* EXERCISE INSTRUCTIONS *
Return every line of the listing that includes the string "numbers".
[[ GIVEN DATA, beginning ]]
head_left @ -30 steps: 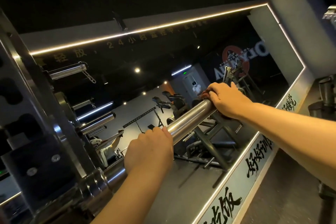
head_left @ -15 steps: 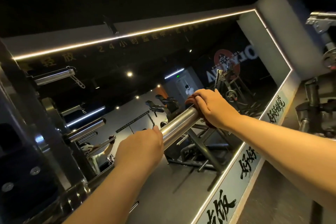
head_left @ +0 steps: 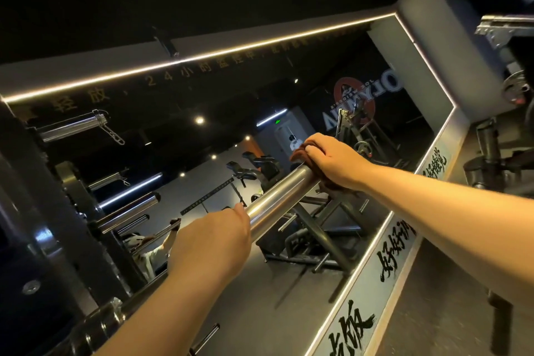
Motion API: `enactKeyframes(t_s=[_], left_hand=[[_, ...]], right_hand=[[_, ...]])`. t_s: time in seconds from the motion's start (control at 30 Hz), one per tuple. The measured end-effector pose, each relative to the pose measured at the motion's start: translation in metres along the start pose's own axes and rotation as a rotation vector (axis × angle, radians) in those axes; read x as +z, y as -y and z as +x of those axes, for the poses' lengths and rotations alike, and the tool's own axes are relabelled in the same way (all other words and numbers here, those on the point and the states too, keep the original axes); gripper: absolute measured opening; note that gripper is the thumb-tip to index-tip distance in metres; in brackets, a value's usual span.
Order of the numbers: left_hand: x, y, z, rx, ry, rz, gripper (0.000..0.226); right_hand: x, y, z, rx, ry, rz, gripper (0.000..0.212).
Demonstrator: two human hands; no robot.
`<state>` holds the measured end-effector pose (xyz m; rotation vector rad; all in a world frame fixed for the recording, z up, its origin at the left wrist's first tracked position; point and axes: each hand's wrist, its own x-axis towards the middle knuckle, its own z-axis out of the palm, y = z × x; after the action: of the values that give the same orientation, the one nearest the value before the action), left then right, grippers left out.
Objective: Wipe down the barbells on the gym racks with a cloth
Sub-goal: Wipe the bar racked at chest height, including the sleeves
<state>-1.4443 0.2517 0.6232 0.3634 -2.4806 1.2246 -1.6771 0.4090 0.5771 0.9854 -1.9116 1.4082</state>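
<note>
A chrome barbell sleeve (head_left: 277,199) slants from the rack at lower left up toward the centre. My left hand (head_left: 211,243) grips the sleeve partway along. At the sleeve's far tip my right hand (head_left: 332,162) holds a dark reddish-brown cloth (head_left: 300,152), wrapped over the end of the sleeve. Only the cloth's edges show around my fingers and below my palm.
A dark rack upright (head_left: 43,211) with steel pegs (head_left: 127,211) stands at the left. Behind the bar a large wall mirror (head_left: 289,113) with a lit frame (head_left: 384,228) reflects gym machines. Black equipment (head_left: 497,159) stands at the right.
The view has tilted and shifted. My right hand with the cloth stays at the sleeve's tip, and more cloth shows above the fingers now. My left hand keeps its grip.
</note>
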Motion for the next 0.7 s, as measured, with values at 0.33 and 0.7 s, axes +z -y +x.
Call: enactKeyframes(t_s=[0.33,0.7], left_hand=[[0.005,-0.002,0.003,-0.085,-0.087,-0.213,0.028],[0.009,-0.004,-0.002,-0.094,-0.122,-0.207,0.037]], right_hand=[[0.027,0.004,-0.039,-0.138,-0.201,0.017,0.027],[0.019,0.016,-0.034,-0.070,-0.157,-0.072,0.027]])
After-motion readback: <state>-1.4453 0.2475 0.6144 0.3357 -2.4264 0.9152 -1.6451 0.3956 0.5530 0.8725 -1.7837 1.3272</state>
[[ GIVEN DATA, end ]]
* TASK ANSWER *
Motion API: `enactKeyframes(t_s=[_], left_hand=[[_, ...]], right_hand=[[_, ...]])`. t_s: time in seconds from the motion's start (control at 30 Hz), one per tuple. The measured end-effector pose, each relative to the pose measured at the motion's start: translation in metres along the start pose's own axes and rotation as a rotation vector (axis × angle, radians) in those axes; read x as +z, y as -y and z as +x of those axes, for the poses' lengths and rotations alike, and the tool's own axes are relabelled in the same way (all other words and numbers here, those on the point and the states too, keep the original axes); gripper: absolute measured opening; note that gripper is the thumb-tip to index-tip distance in metres; in brackets, a value's usual span.
Order of the numbers: left_hand: x, y, z, rx, ry, rz, gripper (0.000..0.226); right_hand: x, y, z, rx, ry, rz, gripper (0.000..0.212).

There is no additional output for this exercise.